● TASK OBJECTIVE:
In the records that follow, show each line where the word "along" is present.
(THE INPUT)
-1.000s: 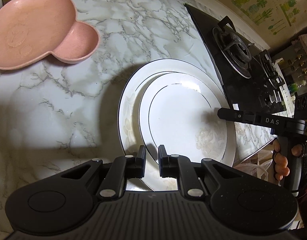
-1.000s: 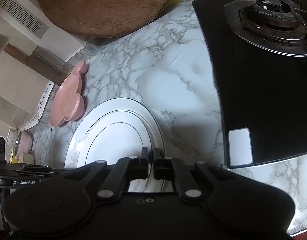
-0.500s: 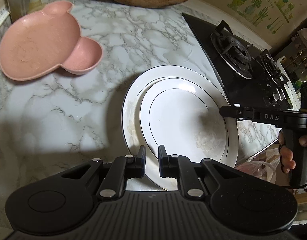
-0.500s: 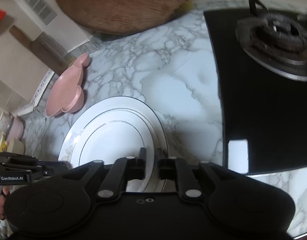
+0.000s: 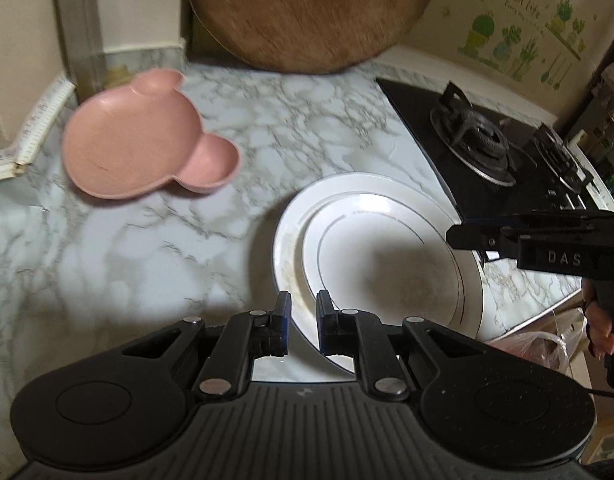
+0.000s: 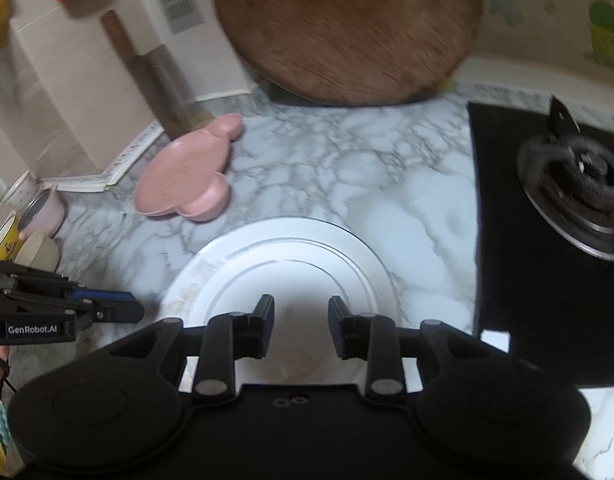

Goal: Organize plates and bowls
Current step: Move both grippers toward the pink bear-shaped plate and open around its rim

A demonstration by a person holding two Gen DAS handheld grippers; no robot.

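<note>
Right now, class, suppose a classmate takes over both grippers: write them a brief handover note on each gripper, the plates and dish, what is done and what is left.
Left gripper: nearly shut, nothing between its jaws, poised over the near rim of the plates.
Right gripper: jaws have just been opening, empty, above the plates.
Small white plate lies on the large white plate on the marble counter, pushed toward the stove side, not centred.
Pink bear-shaped dish sits apart, near the back wall.
Done: white plates stacked.
Left: probably the pink dish; cups stand at the far left.
</note>
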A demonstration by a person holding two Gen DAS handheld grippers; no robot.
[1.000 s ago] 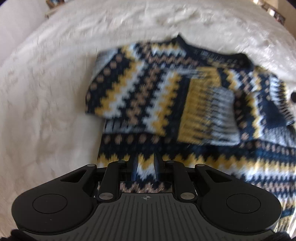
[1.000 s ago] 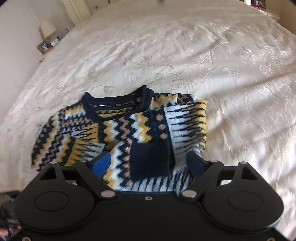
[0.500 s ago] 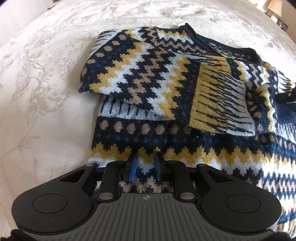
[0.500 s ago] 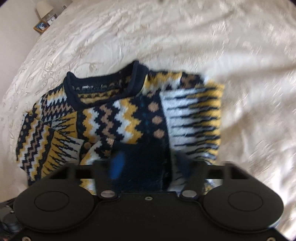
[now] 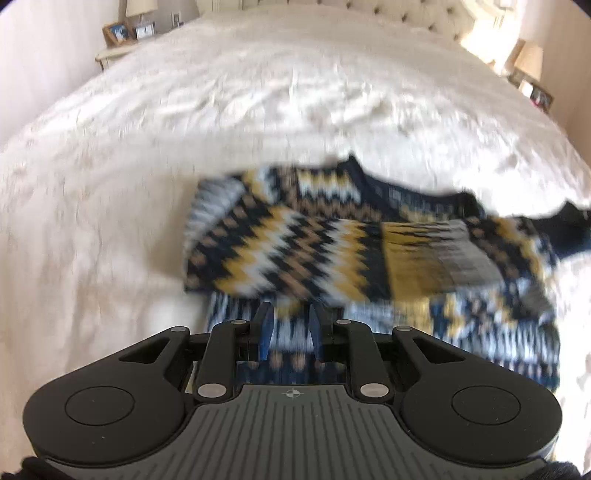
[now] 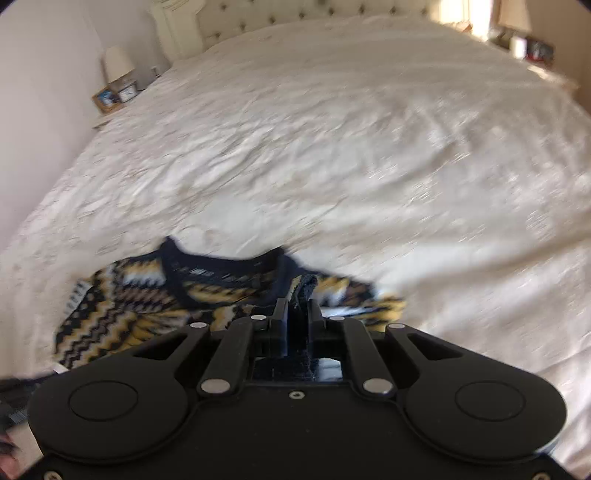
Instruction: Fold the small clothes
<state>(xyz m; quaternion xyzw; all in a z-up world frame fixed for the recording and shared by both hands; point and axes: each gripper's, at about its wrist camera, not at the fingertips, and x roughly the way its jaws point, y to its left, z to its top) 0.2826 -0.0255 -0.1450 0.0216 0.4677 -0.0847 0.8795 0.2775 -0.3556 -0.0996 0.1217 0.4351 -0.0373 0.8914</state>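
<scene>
Fingers (image 6: 297, 317) of the right gripper pinch the sweater's (image 6: 125, 314) hem.

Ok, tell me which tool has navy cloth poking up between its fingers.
The right tool: a navy fold of the sweater sticks up between its fingers. The left tool shows only patterned knit in its gap.

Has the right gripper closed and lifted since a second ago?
Yes. The right gripper is shut on the sweater hem, raised: more bed and headboard show.
</scene>
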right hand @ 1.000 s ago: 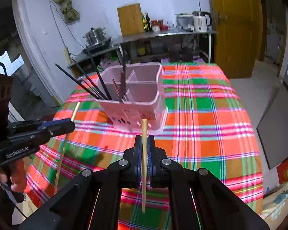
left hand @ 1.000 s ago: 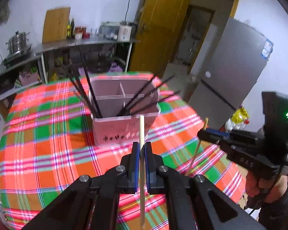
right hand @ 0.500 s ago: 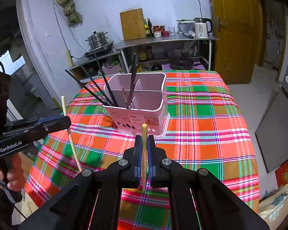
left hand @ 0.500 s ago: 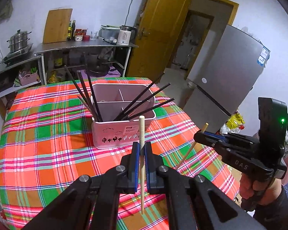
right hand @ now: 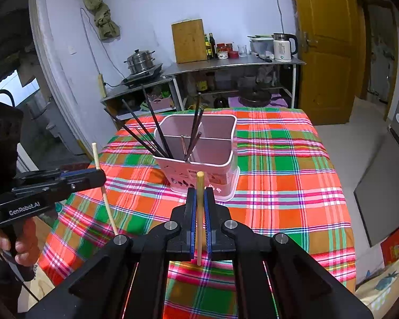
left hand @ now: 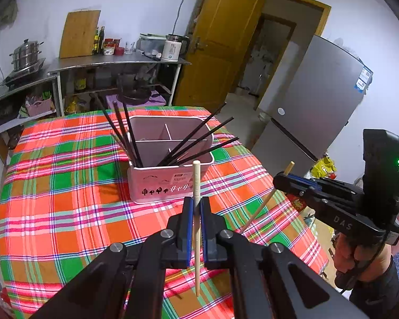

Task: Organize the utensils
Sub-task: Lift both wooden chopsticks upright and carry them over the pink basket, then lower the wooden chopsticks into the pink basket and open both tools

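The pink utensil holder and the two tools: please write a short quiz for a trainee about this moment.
1. True or false: both the left tool and the right tool are empty.
2. What colour are the chopsticks already standing in the pink holder?
A) black B) white C) red
3. Fill in: the holder stands on a ____ tablecloth.

Key:
1. False: each tool is shut on one pale wooden chopstick, the left chopstick and the right chopstick, both held above the cloth.
2. A
3. Plaid (checked)

Black chopsticks' [left hand: 196, 141] lower ends vanish inside the pink holder [left hand: 170, 183]; table's [left hand: 53, 212] near edge sits behind the hand-held gripper [left hand: 196, 212].
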The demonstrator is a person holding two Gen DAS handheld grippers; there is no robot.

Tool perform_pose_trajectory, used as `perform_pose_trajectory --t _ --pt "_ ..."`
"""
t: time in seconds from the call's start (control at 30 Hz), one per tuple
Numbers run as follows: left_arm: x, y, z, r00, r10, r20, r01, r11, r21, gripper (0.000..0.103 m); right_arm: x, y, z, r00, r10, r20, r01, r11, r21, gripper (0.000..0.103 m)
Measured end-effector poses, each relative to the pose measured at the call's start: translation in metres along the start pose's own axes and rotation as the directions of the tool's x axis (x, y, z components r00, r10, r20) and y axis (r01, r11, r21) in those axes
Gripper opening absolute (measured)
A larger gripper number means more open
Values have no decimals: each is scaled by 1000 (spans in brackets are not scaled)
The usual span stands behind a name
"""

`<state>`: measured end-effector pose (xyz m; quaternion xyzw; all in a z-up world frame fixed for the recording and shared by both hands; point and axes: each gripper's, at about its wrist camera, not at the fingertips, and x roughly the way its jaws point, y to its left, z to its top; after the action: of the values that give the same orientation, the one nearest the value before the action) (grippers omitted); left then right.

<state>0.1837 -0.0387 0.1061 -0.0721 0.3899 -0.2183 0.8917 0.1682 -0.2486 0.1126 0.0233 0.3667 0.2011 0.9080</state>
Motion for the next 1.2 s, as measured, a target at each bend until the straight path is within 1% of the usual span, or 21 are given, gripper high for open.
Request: perform_pose_trajectory --t 0.3,0.5,0.77,0.83,0.97,1.2 --pt "-10 1 4 1000 -5 14 5 1000 -2 5 -2 7 6 1000 10 15 -10 1000 -14 5" --pt "-15 5 19 999 12 46 -11 1000 -13 5 -4 11 20 999 28 45 -27 999 -19 5" --pt "-24 13 62 992 35 119 -33 999 -25 5 -6 23 56 992 58 110 -55 998 -35 5" --pt "-27 15 77 988 50 147 -47 999 -25 5 -8 25 67 989 67 130 -63 997 -35 5" --pt "-29 22 99 981 60 185 -54 998 -37 5 -10 24 88 980 85 182 -84 996 -16 5" --pt "-17 28 127 974 73 214 -65 997 -44 5 -3 22 114 971 83 223 -87 996 9 5"
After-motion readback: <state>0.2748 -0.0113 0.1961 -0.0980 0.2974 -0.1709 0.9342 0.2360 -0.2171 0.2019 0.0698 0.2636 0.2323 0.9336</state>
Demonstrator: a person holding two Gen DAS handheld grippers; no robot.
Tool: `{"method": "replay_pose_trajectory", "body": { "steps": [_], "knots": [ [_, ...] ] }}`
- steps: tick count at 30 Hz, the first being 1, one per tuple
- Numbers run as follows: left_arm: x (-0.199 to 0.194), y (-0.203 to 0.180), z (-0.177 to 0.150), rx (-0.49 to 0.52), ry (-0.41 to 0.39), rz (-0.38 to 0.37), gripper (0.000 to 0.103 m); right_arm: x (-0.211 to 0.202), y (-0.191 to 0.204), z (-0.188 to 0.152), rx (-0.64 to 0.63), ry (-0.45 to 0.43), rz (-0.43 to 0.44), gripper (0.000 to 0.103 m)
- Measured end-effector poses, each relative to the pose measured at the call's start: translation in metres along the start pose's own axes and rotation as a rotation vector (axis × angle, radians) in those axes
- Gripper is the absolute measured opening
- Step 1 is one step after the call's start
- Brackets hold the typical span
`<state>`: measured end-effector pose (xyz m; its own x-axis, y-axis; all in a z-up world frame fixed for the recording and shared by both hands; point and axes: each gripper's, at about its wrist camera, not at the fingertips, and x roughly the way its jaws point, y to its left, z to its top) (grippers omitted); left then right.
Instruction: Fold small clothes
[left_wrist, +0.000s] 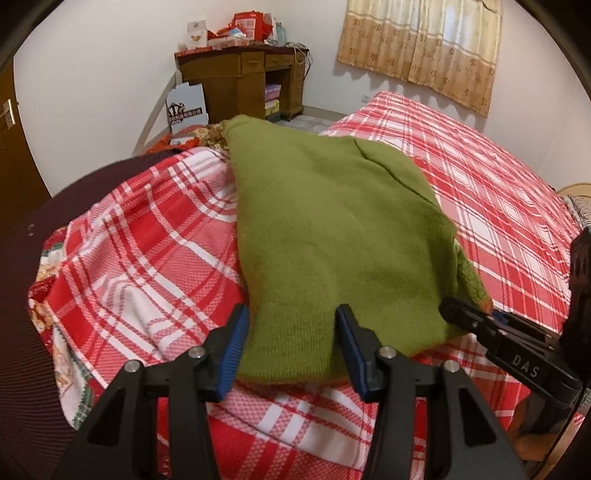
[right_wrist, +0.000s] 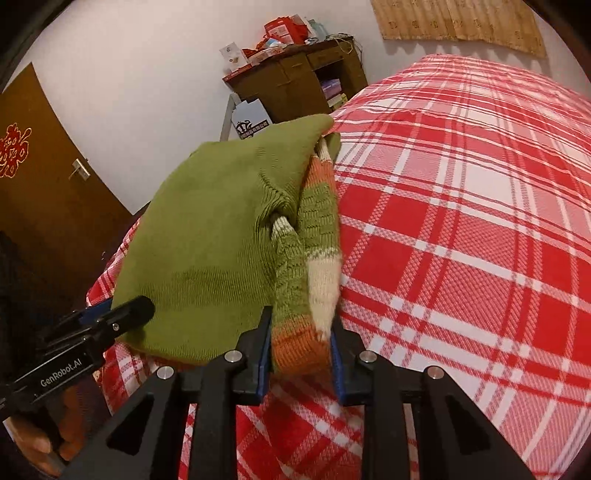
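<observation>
a white-walled bedroom holds a bed (left_wrist: 480, 173) covered in a red and white plaid sheet, with a brown desk (left_wrist: 240, 81) piled with red boxes in the far corner, patterned curtains (left_wrist: 417, 48) over the window and a brown door (right_wrist: 40, 177) to the left. a green knit sweater (left_wrist: 332, 229) lies folded on the bed near its edge. the left tool (left_wrist: 291, 347) has its 2 blue pads astride the sweater's near green hem, cloth bunched between them and touching both, so it grips the hem. the right tool (right_wrist: 301, 350) is clenched on the striped orange, green and cream sleeve (right_wrist: 317, 258) at the sweater's right side.
</observation>
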<state>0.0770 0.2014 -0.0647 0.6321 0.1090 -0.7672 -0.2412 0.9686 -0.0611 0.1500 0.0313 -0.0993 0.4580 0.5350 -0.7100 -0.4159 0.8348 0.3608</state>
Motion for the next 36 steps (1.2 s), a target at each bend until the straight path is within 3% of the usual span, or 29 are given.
{"method": "replay_pose_trajectory", "body": {
  "steps": [4, 5, 8, 9, 18, 23, 31, 36],
  "knots": [
    [-0.013, -0.002, 0.001, 0.034, -0.050, 0.049, 0.052, -0.028, 0.009, -0.009, -0.020, -0.076, -0.066, 0.029],
    [-0.016, -0.002, 0.002, 0.031, -0.061, 0.060, 0.053, -0.034, 0.013, -0.009, -0.031, -0.097, -0.092, 0.034],
    [-0.026, -0.002, 0.005, 0.017, -0.105, 0.103, 0.064, -0.060, 0.025, -0.015, -0.058, -0.194, -0.177, 0.072],
    [-0.030, -0.002, 0.006, 0.013, -0.122, 0.116, 0.066, -0.068, 0.029, -0.018, -0.069, -0.229, -0.200, 0.076],
    [-0.065, -0.022, 0.007, 0.044, -0.255, 0.131, 0.078, -0.126, 0.050, -0.022, -0.127, -0.373, -0.279, 0.076],
    [-0.097, -0.040, 0.010, 0.096, -0.366, 0.141, 0.100, -0.160, 0.061, -0.018, -0.148, -0.473, -0.311, 0.077],
    [-0.137, -0.047, 0.022, 0.156, -0.468, 0.164, 0.103, -0.212, 0.091, 0.002, -0.206, -0.621, -0.315, 0.084],
    [-0.158, -0.036, 0.017, 0.163, -0.500, 0.227, 0.103, -0.235, 0.114, 0.006, -0.194, -0.687, -0.317, 0.088]
  ]
}}
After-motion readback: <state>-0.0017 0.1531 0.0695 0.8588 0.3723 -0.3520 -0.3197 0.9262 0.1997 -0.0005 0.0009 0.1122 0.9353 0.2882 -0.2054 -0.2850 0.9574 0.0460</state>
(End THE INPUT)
● RESPONSE FOR THIS EXERCISE:
Measured end-effector poses, each relative to the pose measured at the call's start: translation in metres along the start pose's own axes and rotation as the directions of the tool's x axis (x, y, z components r00, r10, r20) and y axis (r01, r11, r21) in those axes
- Measured end-effector poses, each relative to the pose measured at the call's start: translation in metres along the start pose's own axes and rotation as a rotation vector (axis × angle, radians) in those axes

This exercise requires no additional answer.